Wir allerdings hatten diesen Vorschlag auch deshalb erwogen, um über einen
solchen Weg die abgesenkten Versorgungshöchstgrenzen (71,75 Prozent) wieder
nach oben zu bewegen, insbesondere über den Weg einer progressiven
Ruhegehaltsskala in späteren Dienstjahren. Dazu werden wir mit dem Minister
weitere Verhandlungen führen.
b)
Ein Desiderat des jetzt vorliegenden Gesetzentwurfs stellt die noch nicht
eingearbeitete größere Durchlässigkeit zwischen öffentlichem Dienst und der
Privatwirtschaft dar. Ein gravierendes Hindernis für einen Wechsel zwischen öffentlichem
Dienst und der Privatwirtschaft liegt hier bislang in der Vorgabe, dass bei
Ausscheiden aus dem Beamtenverhältnis lediglich eine Nachversicherung in der
gesetzlichen Rentenversicherung erfolgt. Wir wollen die dafür notwendige
„Trennung der Systeme“ schon jetzt in den Entwurf aufgenommen wissen, während
das Bundesinnenministerium dies erst später regeln möchte.
Zwischen
allen Beteiligten besteht Einvernehmen, dass das neue leistungsorientierte
Dienstrecht eine kontinuierliche Fort- und Weiterbildung aller Beschäftigten,
vor allem aber eine adäquate Vorbereitung der Vorgesetzten und der Führungskraft
insgesamt erfordert. Hier besteht Einvernehmen, dass die Dienstherren in der
Pflicht stehen, die notwendigen Fort- und Weiterbildungsangebote zur Verfügung
zu stellen.
Sowohl
auf Bundes- wie auf Landesebene ist es erklärtes Ziel, in erweitertem Umfang
neue Modelle zu erproben und dann auch praktisch einzuführen, die zu einer
Flexibilisierung der Arbeitszeiten führen.
Im Rahmen der Vorerörterung auf Arbeitsebene war die Forderung erhoben worden, das gesamte Nebenbezahlungsrecht – dazu gehören Amtsund Stellenzulagen, wie etwa die Polizeizulage, Erschwerniszulagen, Mehrarbeitsvergütung etc. – alleine auf die Länder zu übertragen.

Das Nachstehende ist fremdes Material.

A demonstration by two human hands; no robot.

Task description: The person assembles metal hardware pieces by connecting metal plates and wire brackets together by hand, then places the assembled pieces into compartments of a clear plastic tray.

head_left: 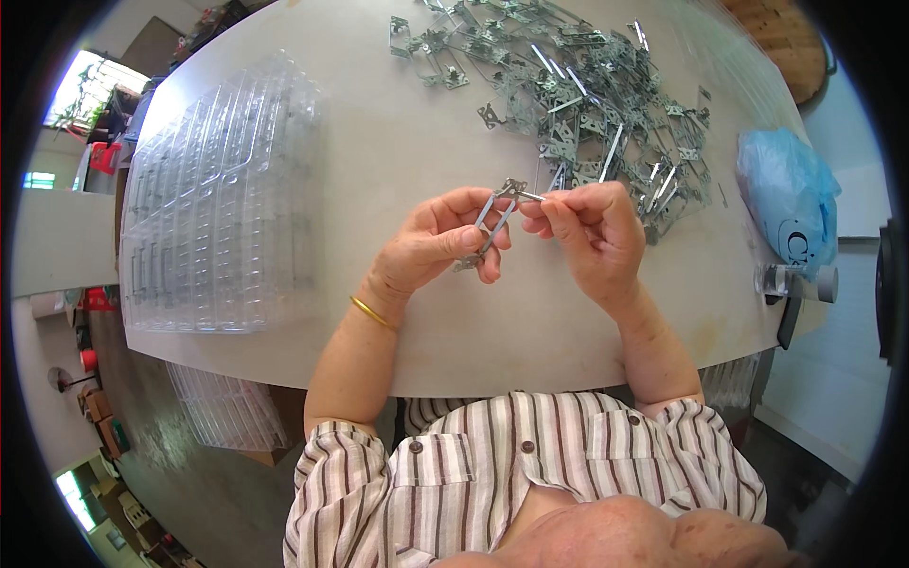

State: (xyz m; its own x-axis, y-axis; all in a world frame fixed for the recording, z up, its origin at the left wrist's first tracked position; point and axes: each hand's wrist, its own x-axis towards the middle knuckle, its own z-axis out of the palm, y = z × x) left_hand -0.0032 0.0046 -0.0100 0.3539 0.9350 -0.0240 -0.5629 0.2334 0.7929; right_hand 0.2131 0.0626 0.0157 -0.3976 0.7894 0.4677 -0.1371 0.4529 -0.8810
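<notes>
My left hand (426, 239) is closed around a small metal linkage bracket (495, 220), a frame of thin bars with flat, pierced plates at its ends. It is held tilted above the table, its upper end leaning away from me. My right hand (595, 232) pinches a slim metal bar (531, 197) that meets the bracket's upper plate; whether the two are joined I cannot tell. Beyond both hands spreads a heap of similar metal linkage parts (592, 109), tangled together, some with shiny bars.
Stacked clear plastic trays (222, 204) fill the table's left side. At the right edge sit a blue plastic bag (786, 199) and a clear container with a grey lid (826, 284). More clear trays (227, 407) stand below the table at left. A round wooden stool top (776, 43) shows far right.
</notes>
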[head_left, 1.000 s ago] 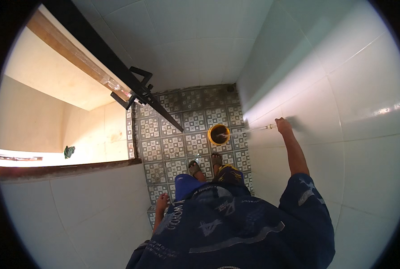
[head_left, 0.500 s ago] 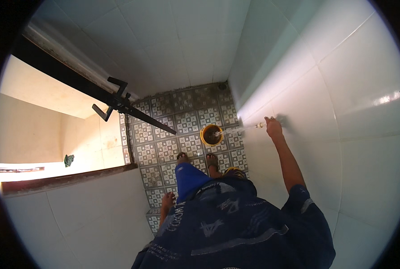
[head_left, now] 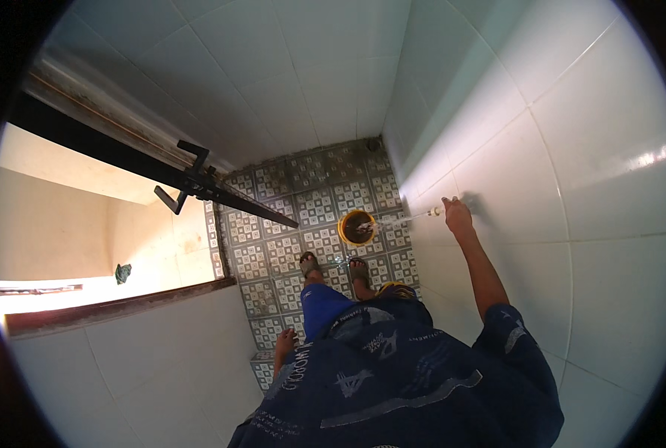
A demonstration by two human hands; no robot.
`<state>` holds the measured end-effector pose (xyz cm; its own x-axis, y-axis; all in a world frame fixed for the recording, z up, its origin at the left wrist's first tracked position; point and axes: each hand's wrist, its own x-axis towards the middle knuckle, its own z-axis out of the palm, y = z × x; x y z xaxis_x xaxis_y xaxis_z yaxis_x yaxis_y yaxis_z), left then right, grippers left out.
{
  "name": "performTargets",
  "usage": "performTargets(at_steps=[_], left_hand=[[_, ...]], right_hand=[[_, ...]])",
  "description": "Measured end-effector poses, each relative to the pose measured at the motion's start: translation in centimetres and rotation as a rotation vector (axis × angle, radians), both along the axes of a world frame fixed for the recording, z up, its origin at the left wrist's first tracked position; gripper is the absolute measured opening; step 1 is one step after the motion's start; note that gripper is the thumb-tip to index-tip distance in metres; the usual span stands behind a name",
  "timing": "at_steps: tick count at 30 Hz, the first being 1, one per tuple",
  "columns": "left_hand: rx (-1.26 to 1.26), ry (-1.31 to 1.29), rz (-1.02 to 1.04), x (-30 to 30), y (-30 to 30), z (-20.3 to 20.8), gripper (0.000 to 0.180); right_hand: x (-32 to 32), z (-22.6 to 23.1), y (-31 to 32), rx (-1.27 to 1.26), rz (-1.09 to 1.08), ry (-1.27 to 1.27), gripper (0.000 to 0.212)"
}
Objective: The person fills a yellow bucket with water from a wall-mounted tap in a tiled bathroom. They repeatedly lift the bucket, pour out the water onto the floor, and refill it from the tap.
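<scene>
My right hand reaches to the right wall and is closed on a tap, whose pale spout sticks out past my fingers. From the spout a stream of water arcs left into a yellow-rimmed bucket on the floor. Dark-looking water churns inside it; its depth I cannot make out. My left hand hangs loose by my left side, fingers slightly bent and a little apart, holding nothing.
Patterned floor tiles lie under my sandalled feet, just this side of the bucket. At left stands a dark door with a handle, beside a bright doorway. Pale tiled walls close in around me. A drain hole sits in the far corner.
The view has shifted slightly, so bucket and floor appear a little farther right. Water keeps running, my right hand stays at the tap, and my left hand still hangs down.
</scene>
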<state>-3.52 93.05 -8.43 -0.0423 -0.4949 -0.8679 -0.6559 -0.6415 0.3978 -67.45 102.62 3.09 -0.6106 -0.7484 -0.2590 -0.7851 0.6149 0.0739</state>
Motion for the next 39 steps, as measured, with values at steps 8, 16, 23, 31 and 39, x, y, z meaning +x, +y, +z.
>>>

Im Zuge der Verhandlungen wurde diese Regelung grundlegend modifiziert: Danach werden Amts- und Stellenzulagen auch weiterhin bundeseinheitlich festgelegt; für die übrigen Bezahlungsbestandteile im Nebenbesoldungsrecht werden auch künftig bundeseinheitliche Grundstrukturen definiert.